While I’m kind of bummed about not making it to ALA Midwinter, I’ve gotten to hear all about it from the PLA Blog, Library Techtonics, and It’s All Good. A lot of what I’ve been reading has been very encouraging in terms of librarians and libraries embracing change and new ideas. Alice from OCLC wrote about how many people were interested in their presentation about gaming and its importance for information literacy and learning. Rochelle wrote about the enthusiasm she saw regarding improving adult programming and outreach at the meeting of the Culture and Public Programs Committee:

It was really exciting to be in a room of practitioners and leaders who understand that there needs to be a major paradigm shift (or accommodation) in service. This committee understands that technology is not something to be feared or held at bay, but, rather, a different way to do the things that libraries have always done. There was a lot of discussion about the potential of gaming, blogging, and streaming media being pressed into service by library programmers who want to serve a group that is often absent from libraries. I’m pleased as punch to have been appointed to this committee and look forward to working with these folks!

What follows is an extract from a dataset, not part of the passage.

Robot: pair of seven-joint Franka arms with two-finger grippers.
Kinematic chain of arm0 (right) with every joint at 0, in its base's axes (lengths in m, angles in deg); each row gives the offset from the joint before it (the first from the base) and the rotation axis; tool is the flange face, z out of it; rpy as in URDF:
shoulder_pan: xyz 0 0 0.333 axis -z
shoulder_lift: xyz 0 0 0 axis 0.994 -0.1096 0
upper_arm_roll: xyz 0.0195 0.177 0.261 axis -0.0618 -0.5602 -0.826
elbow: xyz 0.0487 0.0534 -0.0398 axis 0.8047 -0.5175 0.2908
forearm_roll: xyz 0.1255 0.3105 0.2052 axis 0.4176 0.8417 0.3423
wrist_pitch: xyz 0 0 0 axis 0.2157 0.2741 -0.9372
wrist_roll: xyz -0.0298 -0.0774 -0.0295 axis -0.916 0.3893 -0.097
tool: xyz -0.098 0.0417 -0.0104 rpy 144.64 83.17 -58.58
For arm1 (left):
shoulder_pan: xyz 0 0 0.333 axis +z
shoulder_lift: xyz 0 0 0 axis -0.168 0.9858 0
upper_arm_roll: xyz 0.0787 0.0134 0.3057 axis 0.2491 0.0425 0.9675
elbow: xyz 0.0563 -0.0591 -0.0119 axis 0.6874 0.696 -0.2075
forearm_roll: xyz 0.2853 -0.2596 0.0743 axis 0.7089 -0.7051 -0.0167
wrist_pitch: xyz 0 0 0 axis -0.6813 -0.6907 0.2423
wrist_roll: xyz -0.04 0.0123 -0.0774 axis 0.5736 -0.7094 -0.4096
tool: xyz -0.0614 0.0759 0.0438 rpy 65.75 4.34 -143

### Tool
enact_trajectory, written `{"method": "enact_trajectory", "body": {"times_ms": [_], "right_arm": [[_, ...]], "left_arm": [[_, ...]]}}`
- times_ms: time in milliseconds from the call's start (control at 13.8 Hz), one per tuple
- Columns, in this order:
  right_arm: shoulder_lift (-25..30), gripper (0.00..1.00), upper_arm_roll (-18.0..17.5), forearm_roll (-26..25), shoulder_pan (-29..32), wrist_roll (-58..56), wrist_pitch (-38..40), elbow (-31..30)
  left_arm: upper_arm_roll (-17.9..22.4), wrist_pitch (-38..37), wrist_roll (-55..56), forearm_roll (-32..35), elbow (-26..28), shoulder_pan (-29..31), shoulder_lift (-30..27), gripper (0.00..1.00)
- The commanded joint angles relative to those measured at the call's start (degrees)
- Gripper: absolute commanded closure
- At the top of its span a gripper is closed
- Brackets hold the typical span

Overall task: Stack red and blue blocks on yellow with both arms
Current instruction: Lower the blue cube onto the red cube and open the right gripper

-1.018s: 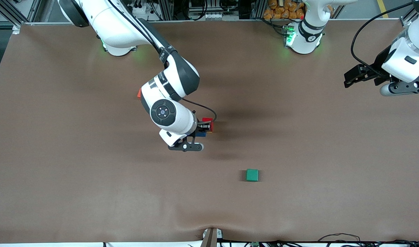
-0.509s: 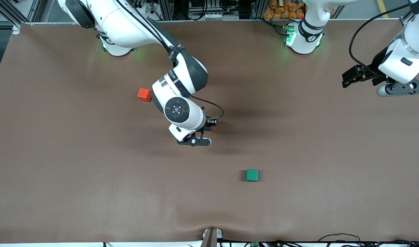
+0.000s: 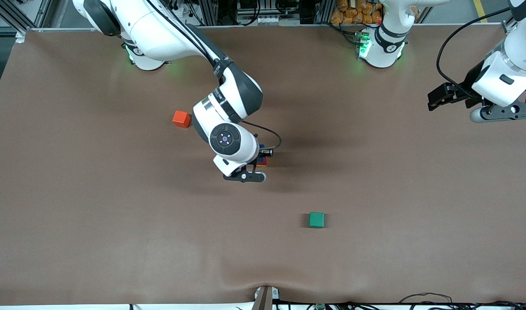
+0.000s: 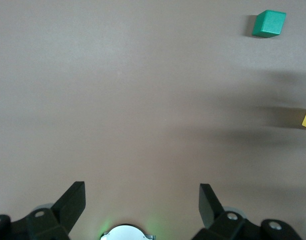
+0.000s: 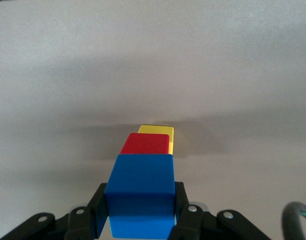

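The blue block (image 5: 139,192) is clamped in the right gripper (image 5: 138,210) over red (image 5: 146,144) on yellow (image 5: 159,131); lowering squarely and release are judged next; the left gripper (image 4: 142,200), spread apart, waits.

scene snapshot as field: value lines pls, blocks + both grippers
right gripper: shut on blue block, over the stack
red block: on yellow block, under the blue
left gripper: open, empty, waiting over the left arm's end of the table
orange block: loose on table
green block: loose, nearest the front camera
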Motion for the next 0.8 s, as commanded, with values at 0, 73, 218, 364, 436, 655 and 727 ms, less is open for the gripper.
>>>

Rochelle also wrote about a great meeting she went to where librarians discussed getting more involved in their communities (outside of the library even!). Andrea Mercado reported on the tips she learned from Karen Hyman at the Smartest Card Advocacy Network Institute.

The twelve steps that she outlines in her presentation should be developed into a twelve-step program to help reform librarian thinking across the board, new and old alike, and not just in public libraries. Could you imagine? “Hi, my name’s Andrea, and I’m a librarian.” “Hi Andrea.” Then, chanting the steps from her presentation like a mantra:

1. Get a grip. [Librarians are *not* a dying breed! It’s all good.]
2. Redefine risk. [Don’t let the risks or downsides of even good ideas keep you from acting.]
3. Exert influence.
4. Energize staff.
5. Think like a customer.
6. Walk through everything. [Your library, that is, and get feedback from staff and patrons.]
7. Merchandise your collection.
8. Take the library to the people.
9. Be a hot spot. [Yep, she means wireless.]
10. Promote yourself.
11. Change your community.
12. Make something happen

…The overall goal, as Karen explains it, is to get rid of anything in the library that promotes the library and librarian stereotype, and rework it from a perspective that really appeals to the patron. It’s scary, and it could lead to turnover at your library, but it’s necessary for the survival of our fine profession. Burn all of the rules and the “No” signs (cell phones, food, talking, smiling, fun) from pre-1965 and replace them with all the extras, the information and services that hit the patron right where it counts: their interests. Fill the space with competitor (big-box bookstores, coffee joints) concepts that appeal to the patron, forget about the “that’s how we’ve always done it” excuse, anticipate expectations wtih a plan to meet those expectations, listen and act when a patron says, “That’s stupid,” and you know they’re *right*. Make your library rock. Besides, “libraries could use a little noise and crumbs”.

And best of all, it seems like it’s been easier to find wireless access at this ALA meeting than at the one in Orlando! 😉

I’m very encouraged by all of this. Hopefully all of these fabulous, idealistic, passionate librarians will go back to their libraries and inspire their colleagues and administrators to make changes in how they serve their patrons and how they approach technology. The times they are a-changing!